CHOLPON-ATA /Kyrgyzstan/, June 30. /TASS/. The recent conflict regarding the Armenian Apostolic Church must be settled, with Russia calling for an end to unjustified attacks against the church, Russian Foreign Minister Sergey Lavrov said on Monday.
"We have discussed this issue and serious concerns were voiced regarding the current developments at the level of interior affairs in Armenia," Lavrov told reporters following the Collective Security Treaty Organization’s (CSTO) Council of Foreign Ministers meeting.
"It is clear that this is a purely domestic affair of our neighbors, but, certainly, the attacks on the canonical, thousand-year-old Armenian Apostolic Church raise serious concerns," he continued.
"The Church has traditionally been one of the key pillars of Armenian society, and we would like not to see this Church subjected to unjustified attacks, in fact, without any serious grounds," Lavrov noted.
"We [Russia] want to see a resolution of this conflict, this current situation, as soon as possible on the basis of the Armenian Constitution, on the basis of complete respect regarding the rights of believers, and indeed any other human rights," Russia’s top diplomat stated.

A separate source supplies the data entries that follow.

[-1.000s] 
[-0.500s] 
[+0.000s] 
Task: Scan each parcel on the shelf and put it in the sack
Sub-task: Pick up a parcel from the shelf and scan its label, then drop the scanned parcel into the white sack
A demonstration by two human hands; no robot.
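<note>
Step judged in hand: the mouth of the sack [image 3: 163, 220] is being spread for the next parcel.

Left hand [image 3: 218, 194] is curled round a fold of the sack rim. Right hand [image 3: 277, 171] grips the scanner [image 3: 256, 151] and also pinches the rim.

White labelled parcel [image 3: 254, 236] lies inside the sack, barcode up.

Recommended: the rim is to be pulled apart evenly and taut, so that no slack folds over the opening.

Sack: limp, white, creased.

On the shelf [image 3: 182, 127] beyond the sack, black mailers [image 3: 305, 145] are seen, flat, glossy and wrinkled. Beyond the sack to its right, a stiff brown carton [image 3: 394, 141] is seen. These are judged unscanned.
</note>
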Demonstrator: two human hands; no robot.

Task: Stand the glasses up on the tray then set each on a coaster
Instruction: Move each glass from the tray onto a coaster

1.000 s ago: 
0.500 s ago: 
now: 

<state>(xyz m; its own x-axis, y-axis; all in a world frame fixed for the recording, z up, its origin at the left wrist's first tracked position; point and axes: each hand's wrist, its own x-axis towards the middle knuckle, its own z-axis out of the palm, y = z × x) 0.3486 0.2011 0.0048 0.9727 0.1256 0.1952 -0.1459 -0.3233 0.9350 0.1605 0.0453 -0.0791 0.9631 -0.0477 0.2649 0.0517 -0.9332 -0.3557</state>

According to him, "the movement in defense of the Church is very, very serious among Armenian society."
"It is rooted in the deep traditions that Orthodoxy has in Armenia," Lavrov added.
On Friday morning last week, masked security officials stormed the Shirak Diocese building in Armenia’s Gyumri and launched searches. At that time, Archbishop Mikael Ajapahyan had already left for the Holy See of Etchmiadzin to attend a clergy meeting.
On June 26, Head of the Shirak Diocese Archbishop Mikael Ajapakhyan was arrested by the Yerevan court for two months, according to his lawyer Ara Zohrabyan. Later that day, the Armenian Prosecutor General's Office initiated a criminal probe against him on charges of calling for the overthrow of the constitutional order.
Ara Zohrabyan, a lawyer for the Shirak Diocese Archbishop Mikael Ajapakhyan, told reporters on late night of June 28 that Ajapakhyan had been put in custody by the Court of Yerevan for the period of two months.
"Unfortunately, Judge Melkonyan has decided to detain him for a period of two months. Moreover, they limited contacts with relatives. We have ten days to appeal the decision, which we intend to do," Zohrabyan was quoted as saying last week.
Ajapakhyan’s lawyer also pointed out that the court's decision was groundless and illegal, and accused the judge of bias.
"There is no corpus delicti, there is absolutely none," Zohrabyan stated adding he believed that the archbishop will be moved from the courtroom to the Nubarashen correctional institution.